[rtanaka]

A very valid concern.

To begin with, while our terminal is Android based we have taken numerous steps to lock this device down. Side loading apks is not possible nor is arbitrary access via adb. On top of that, we take great lengths to protect consumer data. In addition to full PCI compliance data is fully encrypted on the device. And if that's not enough, there are several anti-tamper mechanisms that will trigger and lock down the device even further upon physical instrusion.

In terms of physical theft we are actively looking into an option to physically secure the device (think kensington). Our plan is to have a good solution for this before our merchants go live.

[bravo22]

Well, here is my big question: WHY ARE YOU STORING CARD DATA AT ALL? (sorry for the caps). You are a pass-through entity, merchant terminals do not store card data. They keep the authorization number from upstream provider to allow void/refunds but there is no need for them to store the number.

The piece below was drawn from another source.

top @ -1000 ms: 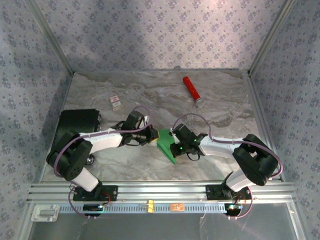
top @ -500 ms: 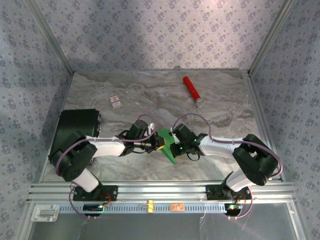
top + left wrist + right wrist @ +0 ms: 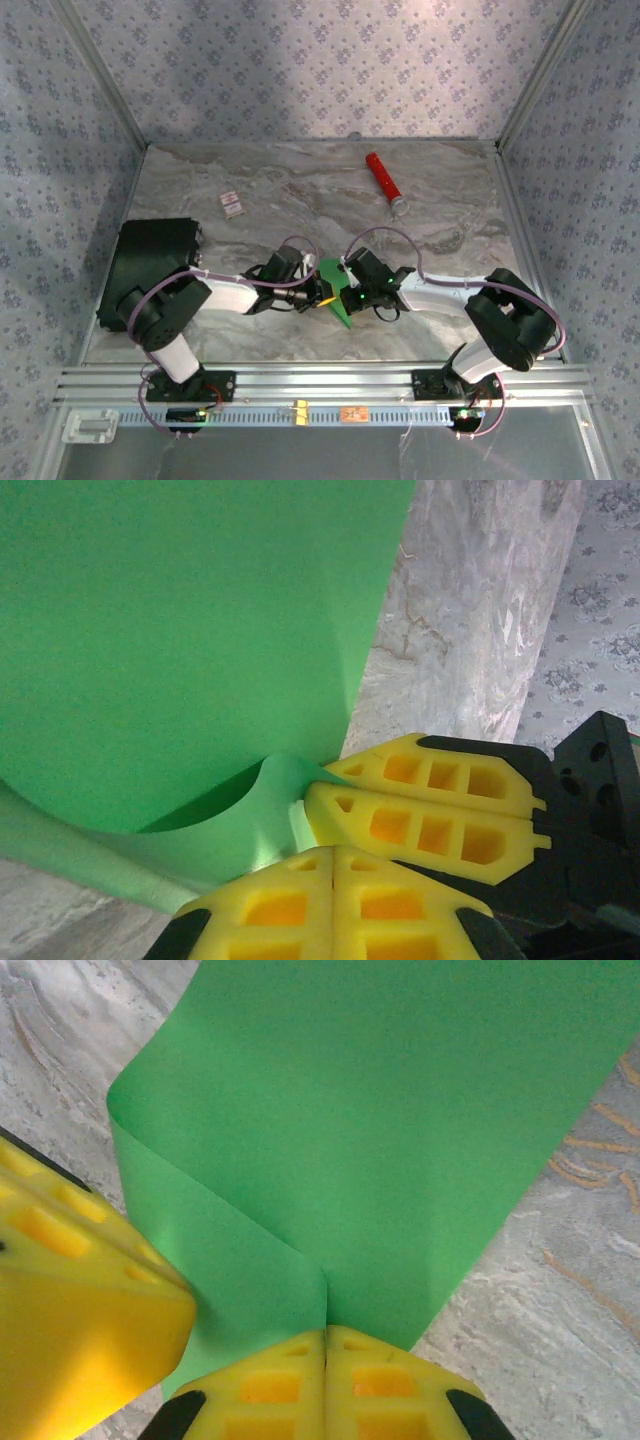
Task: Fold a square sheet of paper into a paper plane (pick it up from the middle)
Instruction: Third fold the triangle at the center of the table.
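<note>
A: What could go wrong from here?

B: Left to right, then. The left gripper (image 3: 333, 852) has its 2 yellow fingers pressed flat together, tips set against the rolled-over flap of the square sheet of paper (image 3: 190, 630). That flap is a soft curl, not a crease yet. If the left arm pushes across it off-line, I'd expect a crooked fold, or the thin paper buckling and tearing near the pinch.

A: And on the right?

B: The right gripper (image 3: 325, 1335) is clamped on the sheet's edge, just where a short crease runs up from between its fingers. It's a small bite. A tug from the left could slide the paper out, and the fold would spring open on the marble table (image 3: 250, 190). The 2 grippers also sit nearly touching, so a small error could knock finger against finger.

A: Where does the paper sit relative to the jaws?

B: From above, it's a narrow green shape between the 2 grippers, at the table's near middle. Left jaws: shut, beside the flap; I can't tell whether any layer is caught between them. Right jaws: pinching the edge, with most of the sheet spreading away beyond the fingertips.
</note>
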Controlling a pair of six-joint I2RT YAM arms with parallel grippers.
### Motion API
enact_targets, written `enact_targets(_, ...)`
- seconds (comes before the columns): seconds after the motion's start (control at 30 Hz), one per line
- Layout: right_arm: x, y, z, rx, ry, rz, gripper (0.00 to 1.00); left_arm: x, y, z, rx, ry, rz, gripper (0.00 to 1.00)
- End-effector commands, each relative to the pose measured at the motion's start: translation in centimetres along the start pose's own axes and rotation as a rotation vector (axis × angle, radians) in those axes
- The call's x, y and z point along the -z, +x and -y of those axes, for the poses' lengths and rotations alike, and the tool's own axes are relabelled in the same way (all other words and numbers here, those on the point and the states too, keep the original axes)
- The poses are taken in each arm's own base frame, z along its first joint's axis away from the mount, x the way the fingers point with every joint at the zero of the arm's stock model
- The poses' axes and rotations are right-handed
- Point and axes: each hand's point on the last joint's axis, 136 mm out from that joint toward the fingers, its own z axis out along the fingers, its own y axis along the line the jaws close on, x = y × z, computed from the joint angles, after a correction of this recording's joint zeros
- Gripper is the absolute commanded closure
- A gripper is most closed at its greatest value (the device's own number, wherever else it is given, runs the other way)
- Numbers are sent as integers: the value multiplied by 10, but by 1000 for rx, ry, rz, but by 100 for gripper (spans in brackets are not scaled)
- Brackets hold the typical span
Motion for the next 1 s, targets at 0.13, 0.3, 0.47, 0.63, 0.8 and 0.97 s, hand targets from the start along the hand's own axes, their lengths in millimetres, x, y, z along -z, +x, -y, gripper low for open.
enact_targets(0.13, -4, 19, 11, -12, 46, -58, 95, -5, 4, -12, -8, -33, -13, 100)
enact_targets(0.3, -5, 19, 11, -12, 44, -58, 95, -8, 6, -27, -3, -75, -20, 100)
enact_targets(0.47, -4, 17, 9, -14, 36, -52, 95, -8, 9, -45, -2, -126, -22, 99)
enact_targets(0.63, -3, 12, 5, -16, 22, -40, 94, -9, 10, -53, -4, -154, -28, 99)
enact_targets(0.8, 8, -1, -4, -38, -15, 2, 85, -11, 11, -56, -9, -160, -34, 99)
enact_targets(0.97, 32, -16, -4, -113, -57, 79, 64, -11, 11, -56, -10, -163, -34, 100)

With respect to anti-tamper mechanism, are you FIPS-140-2 certified or plan to be?

[rtanaka]

We aren't storing actual card data encrypted or otherwise. As you said, we are a passthrough as far as the payment portion is concerned. We do store a hashed representation of the card for things like refunds (referenced credits).

Our security subsystem is being built to be FIPS 140-2 Level 3. Complete with tampers seals, switches and a security mesh that will destroy sensitive keys when triggered.

[efiftythree]

Assuming that someone managed to not only walk off with the device from a retailer but were also able to gain access to the device itself. What kind of data could be harvested from the device?

[fayez]

First things first; the card data is encrypted on read and the device will soon be PCI certified. So none of the card data will be accessible to anyone on the device.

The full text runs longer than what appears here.